* Exercise requirements: Repeat the listing word for word. No pictures belong in the copy.

* Dataset content:

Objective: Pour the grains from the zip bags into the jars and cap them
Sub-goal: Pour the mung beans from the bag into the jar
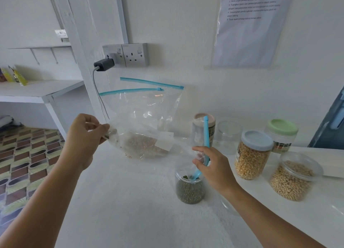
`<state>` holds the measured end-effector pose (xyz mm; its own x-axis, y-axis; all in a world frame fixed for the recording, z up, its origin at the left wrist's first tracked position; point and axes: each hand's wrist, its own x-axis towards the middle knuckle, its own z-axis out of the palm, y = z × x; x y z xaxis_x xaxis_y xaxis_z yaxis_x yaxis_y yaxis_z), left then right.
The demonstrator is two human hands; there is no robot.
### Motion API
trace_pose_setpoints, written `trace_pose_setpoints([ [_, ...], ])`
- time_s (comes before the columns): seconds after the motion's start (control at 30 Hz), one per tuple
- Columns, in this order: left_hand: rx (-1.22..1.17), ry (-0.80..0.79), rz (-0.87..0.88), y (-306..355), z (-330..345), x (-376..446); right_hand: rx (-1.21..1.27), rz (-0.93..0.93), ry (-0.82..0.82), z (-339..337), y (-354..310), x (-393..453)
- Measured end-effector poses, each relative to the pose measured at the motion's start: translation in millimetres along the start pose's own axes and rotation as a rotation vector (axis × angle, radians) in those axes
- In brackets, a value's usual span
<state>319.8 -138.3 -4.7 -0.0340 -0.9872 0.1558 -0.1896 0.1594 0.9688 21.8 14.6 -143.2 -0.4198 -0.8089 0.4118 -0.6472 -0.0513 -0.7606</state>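
I hold a nearly empty clear zip bag (183, 145) tipped over an open jar (189, 189) of dark green grains. My left hand (86, 136) pinches the bag's bottom corner and lifts it. My right hand (210, 165) grips the bag's blue zip mouth, which dips into the jar. A few green grains show at the jar's neck. Behind it, two more zip bags (145, 117) lean on the wall, one holding light brown grains.
To the right stand a capped jar of yellow grains (252, 154), an open jar of beige grains (293, 178), a green-lidded jar (282, 134), a beige-lidded jar (203, 130) and an empty clear jar (229, 136). A charger cable (101, 98) hangs from the wall socket.
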Motion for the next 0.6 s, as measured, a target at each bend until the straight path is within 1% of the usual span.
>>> trace_pose_setpoints([
  [0.1, 0.042, -0.051, 0.056, 1, -3, -4, 0.006, -0.001, 0.003, 0, -1, -1],
  [0.2, 0.019, -0.147, 0.061, 5, -6, -7, -0.019, -0.008, 0.01, 1, 0, -1],
  [0.3, 0.05, -0.205, 0.085, 9, -8, -9, -0.021, -0.007, 0.014, 1, -1, 0],
  [0.47, 0.003, -0.221, 0.117, 16, -9, -11, -0.037, -0.025, -0.002, -1, 0, 0],
  [0.6, -0.003, -0.19, 0.14, 23, -11, -8, -0.037, -0.028, -0.017, -3, 0, 1],
])
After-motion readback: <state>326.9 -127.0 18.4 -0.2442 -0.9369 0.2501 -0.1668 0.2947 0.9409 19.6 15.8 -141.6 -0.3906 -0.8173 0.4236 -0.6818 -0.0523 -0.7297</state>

* Solution to this problem:
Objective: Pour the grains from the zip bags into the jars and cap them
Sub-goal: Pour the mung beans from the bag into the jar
`<state>` holds the measured end-effector pose (xyz mm; its own x-axis, y-axis; all in a world frame fixed for the recording, z up, its origin at the left wrist's first tracked position; point and axes: each hand's wrist, its own x-axis towards the middle knuckle, its own z-axis out of the palm, y = z × x; x y z xaxis_x xaxis_y xaxis_z yaxis_x yaxis_y yaxis_z), left then right.
The demonstrator is two human hands; there is no robot.
### Motion API
trace_pose_setpoints, written `trace_pose_setpoints([ [_, ...], ])`
- time_s (comes before the columns): seconds after the motion's start (control at 30 Hz), one per tuple
- Columns, in this order: left_hand: rx (-1.22..1.17), ry (-0.80..0.79), rz (-0.87..0.88), y (-306..355), z (-330..345), x (-376..446); right_hand: rx (-1.21..1.27), rz (-0.93..0.93), ry (-0.82..0.82), z (-339..337), y (-354..310), x (-393..453)
- Measured end-effector poses, each relative to the pose measured at the motion's start: translation in millimetres along the start pose's own axes and rotation as a rotation vector (axis × angle, radians) in those axes
- In brackets, a value's usual span
<state>319.8 -138.3 -4.7 -0.0340 -0.9872 0.1558 -0.1896 0.1594 0.9688 21.8 14.6 -143.2 -0.4198 -0.8089 0.4118 -0.6472 -0.0513 -0.7606</state>
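I hold a nearly empty clear zip bag (183, 145) tipped over an open jar (189, 189) of dark green grains. My left hand (86, 136) pinches the bag's bottom corner and lifts it. My right hand (210, 165) grips the bag's blue zip mouth, which dips into the jar. A few green grains show at the jar's neck. Behind it, two more zip bags (145, 117) lean on the wall, one holding light brown grains.
To the right stand a capped jar of yellow grains (252, 154), an open jar of beige grains (293, 178), a green-lidded jar (282, 134), a beige-lidded jar (203, 130) and an empty clear jar (229, 136). A charger cable (101, 98) hangs from the wall socket.
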Motion for the next 0.6 s, as measured, a target at each bend until the straight path is within 1% of the usual span.
>>> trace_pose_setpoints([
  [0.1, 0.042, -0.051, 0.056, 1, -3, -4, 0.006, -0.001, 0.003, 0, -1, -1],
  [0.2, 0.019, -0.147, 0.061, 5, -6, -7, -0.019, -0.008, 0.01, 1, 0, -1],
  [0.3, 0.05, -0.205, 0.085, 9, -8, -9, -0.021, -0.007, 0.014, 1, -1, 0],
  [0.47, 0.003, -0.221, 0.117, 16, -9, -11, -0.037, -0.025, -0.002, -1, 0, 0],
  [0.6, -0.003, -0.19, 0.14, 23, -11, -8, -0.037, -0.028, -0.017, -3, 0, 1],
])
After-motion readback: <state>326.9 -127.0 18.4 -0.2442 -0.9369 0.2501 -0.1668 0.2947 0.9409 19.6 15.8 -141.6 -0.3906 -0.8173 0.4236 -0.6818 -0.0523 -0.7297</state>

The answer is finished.